1958 novel by Catherine Storr

Marianne Dreams is a children's fantasy novel by Catherine Storr. It was illustrated with drawings by Marjorie-Ann Watts and published by Faber and Faber in 1958. The first paperback edition, from Puffin Books in 1964, is catalogued by the Library of Congress as revised.

==Plot introduction==
Marianne is a young girl who is bedridden with a long-term illness. She draws a picture to fill her time and finds that she spends her dreams within the picture she has drawn. As time goes by, she becomes sicker, and starts to spend more and more time trapped within her fantasy world, and her attempts to make things better by adding to and crossing out things in the drawing make things progressively worse. Her only companion in her dreamworld is a boy called Mark, who is also a long-term invalid in the real world.

Catherine Storr's later novel Marianne and Mark was a sequel to Marianne Dreams.

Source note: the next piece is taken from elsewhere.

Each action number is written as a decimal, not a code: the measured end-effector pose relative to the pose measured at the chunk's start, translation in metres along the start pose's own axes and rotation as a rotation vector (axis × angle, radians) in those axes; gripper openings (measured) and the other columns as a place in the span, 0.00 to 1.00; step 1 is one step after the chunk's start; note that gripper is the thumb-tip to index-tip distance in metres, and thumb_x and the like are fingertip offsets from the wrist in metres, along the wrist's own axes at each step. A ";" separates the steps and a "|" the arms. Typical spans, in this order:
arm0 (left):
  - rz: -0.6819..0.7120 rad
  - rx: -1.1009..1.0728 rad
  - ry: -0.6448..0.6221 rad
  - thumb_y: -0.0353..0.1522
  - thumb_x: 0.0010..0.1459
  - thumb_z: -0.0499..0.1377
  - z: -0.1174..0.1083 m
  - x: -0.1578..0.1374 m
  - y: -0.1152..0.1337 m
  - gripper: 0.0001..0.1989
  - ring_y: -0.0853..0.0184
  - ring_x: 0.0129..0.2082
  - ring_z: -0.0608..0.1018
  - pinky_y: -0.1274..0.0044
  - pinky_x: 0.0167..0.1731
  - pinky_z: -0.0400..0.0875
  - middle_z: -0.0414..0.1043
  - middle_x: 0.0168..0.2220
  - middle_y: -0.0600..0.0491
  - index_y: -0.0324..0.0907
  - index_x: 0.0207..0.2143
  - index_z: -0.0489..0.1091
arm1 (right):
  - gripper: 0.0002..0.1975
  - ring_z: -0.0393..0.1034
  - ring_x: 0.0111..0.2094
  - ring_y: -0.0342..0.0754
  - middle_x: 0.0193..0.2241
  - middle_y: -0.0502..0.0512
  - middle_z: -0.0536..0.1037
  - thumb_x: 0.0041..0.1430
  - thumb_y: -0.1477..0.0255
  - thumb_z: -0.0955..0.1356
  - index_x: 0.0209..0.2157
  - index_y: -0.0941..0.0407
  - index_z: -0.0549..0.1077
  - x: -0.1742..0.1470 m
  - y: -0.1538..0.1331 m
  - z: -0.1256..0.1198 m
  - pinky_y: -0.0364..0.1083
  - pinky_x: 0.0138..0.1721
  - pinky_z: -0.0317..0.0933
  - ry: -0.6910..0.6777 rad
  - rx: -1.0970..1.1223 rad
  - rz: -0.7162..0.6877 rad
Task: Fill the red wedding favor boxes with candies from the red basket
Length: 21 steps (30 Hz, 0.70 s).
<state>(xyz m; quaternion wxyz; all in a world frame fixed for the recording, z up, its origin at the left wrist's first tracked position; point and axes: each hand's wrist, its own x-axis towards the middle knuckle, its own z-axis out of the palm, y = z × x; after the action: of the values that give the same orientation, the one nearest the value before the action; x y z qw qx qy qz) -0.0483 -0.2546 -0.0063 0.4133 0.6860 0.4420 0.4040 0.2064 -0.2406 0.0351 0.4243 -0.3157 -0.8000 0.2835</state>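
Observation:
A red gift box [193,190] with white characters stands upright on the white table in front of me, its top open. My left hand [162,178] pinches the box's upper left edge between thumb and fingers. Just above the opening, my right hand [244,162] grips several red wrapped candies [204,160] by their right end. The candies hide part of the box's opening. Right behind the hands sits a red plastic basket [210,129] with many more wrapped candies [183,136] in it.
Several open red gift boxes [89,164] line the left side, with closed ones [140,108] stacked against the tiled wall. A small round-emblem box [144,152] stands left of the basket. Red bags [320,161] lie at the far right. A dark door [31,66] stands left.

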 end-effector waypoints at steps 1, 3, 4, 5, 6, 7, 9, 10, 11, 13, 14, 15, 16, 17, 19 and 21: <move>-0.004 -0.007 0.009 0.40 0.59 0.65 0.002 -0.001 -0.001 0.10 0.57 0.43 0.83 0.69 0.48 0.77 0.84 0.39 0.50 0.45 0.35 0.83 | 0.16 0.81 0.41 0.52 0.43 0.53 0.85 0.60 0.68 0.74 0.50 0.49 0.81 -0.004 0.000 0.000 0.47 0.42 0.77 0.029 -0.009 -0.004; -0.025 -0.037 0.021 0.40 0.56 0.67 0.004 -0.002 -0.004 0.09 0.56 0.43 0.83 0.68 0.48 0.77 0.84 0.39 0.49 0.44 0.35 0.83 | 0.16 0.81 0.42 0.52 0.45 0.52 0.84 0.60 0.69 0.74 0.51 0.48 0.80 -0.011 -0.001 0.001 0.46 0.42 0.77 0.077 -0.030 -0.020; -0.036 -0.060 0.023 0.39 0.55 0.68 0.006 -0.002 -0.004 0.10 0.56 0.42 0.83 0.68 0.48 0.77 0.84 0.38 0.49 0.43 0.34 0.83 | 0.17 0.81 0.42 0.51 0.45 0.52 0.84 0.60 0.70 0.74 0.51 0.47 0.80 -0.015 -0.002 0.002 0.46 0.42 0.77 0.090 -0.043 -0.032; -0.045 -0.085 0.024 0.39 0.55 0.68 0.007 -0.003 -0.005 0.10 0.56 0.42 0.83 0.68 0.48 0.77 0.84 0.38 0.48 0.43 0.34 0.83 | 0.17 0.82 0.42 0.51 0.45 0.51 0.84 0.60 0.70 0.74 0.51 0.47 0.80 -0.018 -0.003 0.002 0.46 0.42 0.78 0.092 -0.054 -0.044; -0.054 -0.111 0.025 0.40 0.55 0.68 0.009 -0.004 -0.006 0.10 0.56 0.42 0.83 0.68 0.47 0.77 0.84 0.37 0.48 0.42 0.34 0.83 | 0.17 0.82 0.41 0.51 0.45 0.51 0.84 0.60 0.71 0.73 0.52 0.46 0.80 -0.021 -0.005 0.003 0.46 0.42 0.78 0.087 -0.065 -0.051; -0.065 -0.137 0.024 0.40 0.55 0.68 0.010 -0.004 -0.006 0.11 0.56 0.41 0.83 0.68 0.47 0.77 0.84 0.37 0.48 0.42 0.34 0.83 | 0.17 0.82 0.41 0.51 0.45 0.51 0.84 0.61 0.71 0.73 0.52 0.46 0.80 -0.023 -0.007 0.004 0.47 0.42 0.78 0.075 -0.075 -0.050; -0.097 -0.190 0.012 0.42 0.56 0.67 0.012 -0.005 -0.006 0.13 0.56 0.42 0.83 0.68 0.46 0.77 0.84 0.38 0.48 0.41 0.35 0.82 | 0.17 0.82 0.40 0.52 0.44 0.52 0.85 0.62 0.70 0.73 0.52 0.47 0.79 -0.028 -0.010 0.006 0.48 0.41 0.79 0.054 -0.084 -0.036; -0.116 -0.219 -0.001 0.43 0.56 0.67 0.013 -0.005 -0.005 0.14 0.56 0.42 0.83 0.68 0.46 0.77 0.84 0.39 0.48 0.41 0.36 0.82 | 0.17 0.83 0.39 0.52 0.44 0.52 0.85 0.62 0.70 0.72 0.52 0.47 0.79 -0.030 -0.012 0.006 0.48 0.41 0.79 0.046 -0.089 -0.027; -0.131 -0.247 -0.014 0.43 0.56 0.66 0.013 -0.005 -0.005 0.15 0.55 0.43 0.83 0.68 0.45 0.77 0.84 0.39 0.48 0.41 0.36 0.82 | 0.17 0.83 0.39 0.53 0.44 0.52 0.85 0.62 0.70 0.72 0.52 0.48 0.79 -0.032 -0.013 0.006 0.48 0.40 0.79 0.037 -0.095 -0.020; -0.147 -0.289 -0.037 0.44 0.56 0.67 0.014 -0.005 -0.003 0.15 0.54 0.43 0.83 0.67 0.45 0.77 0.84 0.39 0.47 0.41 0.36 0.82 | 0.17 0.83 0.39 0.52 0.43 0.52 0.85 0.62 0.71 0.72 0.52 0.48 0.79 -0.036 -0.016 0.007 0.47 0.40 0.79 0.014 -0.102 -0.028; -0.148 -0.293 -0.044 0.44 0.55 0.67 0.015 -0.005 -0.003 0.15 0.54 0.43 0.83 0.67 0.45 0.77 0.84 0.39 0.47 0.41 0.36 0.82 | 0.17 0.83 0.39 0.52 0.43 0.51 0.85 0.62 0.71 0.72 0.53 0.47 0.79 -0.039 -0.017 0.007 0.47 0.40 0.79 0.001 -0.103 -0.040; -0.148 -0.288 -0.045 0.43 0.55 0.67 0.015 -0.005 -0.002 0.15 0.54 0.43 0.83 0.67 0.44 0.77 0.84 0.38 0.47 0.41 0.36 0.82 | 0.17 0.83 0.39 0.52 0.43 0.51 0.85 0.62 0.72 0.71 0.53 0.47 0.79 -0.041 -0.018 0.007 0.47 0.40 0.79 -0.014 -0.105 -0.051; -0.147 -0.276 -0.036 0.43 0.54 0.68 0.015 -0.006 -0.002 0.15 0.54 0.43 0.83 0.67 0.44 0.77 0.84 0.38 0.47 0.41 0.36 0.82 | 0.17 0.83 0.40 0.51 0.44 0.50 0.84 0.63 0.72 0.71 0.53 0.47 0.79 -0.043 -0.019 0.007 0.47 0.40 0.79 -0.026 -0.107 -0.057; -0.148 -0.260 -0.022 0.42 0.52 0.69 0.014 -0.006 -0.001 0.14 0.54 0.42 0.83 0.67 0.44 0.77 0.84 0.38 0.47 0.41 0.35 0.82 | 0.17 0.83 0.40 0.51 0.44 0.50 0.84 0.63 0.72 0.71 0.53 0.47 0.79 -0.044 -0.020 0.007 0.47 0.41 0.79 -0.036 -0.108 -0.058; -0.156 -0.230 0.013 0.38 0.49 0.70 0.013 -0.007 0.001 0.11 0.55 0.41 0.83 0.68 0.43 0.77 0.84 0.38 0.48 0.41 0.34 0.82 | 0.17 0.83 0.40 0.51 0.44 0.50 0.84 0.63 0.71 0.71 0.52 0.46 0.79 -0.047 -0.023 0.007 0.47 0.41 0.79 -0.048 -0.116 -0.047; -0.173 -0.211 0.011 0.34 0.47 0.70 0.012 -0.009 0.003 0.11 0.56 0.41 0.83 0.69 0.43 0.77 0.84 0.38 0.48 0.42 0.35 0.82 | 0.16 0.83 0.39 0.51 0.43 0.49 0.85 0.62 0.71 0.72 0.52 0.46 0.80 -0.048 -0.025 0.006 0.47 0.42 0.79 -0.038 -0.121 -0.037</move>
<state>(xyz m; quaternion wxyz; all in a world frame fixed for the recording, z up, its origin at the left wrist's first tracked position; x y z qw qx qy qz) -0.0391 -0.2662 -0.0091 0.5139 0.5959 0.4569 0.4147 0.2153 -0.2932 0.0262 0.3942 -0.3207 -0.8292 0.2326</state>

==Film, television and theatrical adaptations==
Marianne Dreams has been the basis of several film, TV and radio adaptations, including the 1972 British ITV children's TV series Escape Into Night (which was quite faithful to the novel), and the movie Paperhouse (which was less so). The author adapted it herself as an opera libretto in 1999: the first performance of the opera Marianne Dreams took place in 2004 with music by the British composer Andrew Lowe Watson. Will Tuckett directed a new adaptation by Moira Buffini at the Almeida Theatre in December 2007.